# Internal vs external pumps



## Flame Angel (Oct 13, 2010)

I have a 120 gallon tank and need to set up the sump. Before I set up the sump, shoud i use internal or external return pump?

If internal pump, which meg drive model is powerful enough?

If external pump, which turbo sea model?

Can you also recommend who has the best deal in town(J&L, big als, or mops)?

Thanks


----------



## sig (Dec 13, 2010)

just will say, that external pumps produce less heat, but could be noisy for the living room

*100% free webcam site! | Awesome chicks and it is absolutely free! | Watch free live sex cam - easy as 1-2-3*


----------



## msobon (Dec 7, 2011)

Depends on your flow requirements and sump size/room for pump, I would lean to external given the size of the tank.


----------



## Chromey (Sep 25, 2010)

You have many better options then those Pumps.

I use exturnal only, Because i dont like Heat dump, I wanna be able to control the heat.


----------



## ameekplec. (May 1, 2008)

You're missing some key information:

Where is the Display tank and where is the sump? (in relation to each other different floors, down the hall, right below the tank, etc; as well as specifically, ie in the bed room vs basement rec room)

What is the turnover you need for the skimmer? 

Do you intend to run anything off of the pump (ie a reactor or other equipment)?

Do you have a lot of room for an external pump? Do you need the sump space for a big skimmer and have no space for an internal pump?

Any budget requirements (ie, no more than $$).


For me, I used an internal pump since I don't have the room for an external, and I don't want the noise generally associated with externals.

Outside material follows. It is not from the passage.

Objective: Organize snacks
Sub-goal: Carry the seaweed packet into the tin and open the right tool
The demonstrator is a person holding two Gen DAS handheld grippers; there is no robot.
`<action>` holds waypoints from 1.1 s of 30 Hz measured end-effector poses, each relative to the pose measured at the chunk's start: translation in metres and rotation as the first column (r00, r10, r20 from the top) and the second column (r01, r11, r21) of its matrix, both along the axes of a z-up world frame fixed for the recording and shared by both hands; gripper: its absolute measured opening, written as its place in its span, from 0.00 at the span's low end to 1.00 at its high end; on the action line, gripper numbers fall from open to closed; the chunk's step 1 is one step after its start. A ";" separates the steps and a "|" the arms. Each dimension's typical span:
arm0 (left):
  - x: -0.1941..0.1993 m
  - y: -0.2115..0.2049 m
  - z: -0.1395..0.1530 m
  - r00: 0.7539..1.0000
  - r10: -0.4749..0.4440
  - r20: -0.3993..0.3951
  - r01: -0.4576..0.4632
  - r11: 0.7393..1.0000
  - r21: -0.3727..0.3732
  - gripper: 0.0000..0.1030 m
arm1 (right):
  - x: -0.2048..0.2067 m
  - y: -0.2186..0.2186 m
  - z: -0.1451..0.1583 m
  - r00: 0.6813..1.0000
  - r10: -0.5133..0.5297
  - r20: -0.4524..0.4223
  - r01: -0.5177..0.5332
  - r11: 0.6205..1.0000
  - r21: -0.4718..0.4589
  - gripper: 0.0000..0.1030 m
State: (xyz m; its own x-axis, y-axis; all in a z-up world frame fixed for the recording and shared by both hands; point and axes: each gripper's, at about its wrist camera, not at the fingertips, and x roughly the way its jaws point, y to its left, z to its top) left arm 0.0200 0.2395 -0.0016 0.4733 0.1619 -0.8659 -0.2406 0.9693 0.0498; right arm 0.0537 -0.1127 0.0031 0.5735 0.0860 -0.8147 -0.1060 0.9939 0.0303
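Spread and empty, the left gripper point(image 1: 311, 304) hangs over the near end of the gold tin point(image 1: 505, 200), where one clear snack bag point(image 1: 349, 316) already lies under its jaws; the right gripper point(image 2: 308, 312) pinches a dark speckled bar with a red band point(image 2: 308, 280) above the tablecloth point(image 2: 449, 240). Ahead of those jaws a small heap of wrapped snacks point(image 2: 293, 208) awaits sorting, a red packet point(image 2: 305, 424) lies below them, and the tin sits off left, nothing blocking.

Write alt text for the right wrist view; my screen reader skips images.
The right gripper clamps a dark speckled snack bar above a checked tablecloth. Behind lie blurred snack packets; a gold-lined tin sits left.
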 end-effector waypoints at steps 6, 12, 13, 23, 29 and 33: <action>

Heat wasn't an issue since I can control the temp fairly well and it doesn't get that high since I use T5's. The pump I use is an ATB Flowstar 1500.


----------



## sig (Dec 13, 2010)

ameekplec. said:


> You're missing some key information:
> 
> Where is the Display tank and where is the sump? (in relation to each other different floors, down the hall, right below the tank, etc; as well as specifically, ie in the bed room vs basement rec room)
> 
> ...


Are you using bypass to run excessive water flow back to the sump or this pump just enough to keep with 1" drain?
i am asking because this pump produces [email protected] Is it possible to use this pump on 40G with 1" drain or I will get very high turn around rate?
thanks

*100% free webcam site! | Awesome chicks and it is absolutely free! | Watch free live sex cam - easy as 1-2-3*


----------



## ameekplec. (May 1, 2008)

I run 1.5" drains, and I have the pump dialed back a bit. Also, I run a reactor manifold off of the return pump.


----------



## Flame Angel (Oct 13, 2010)

*pump*

I plan to use internal pump. I do not run the reactor off of the pump. I just need a basic one doing the return.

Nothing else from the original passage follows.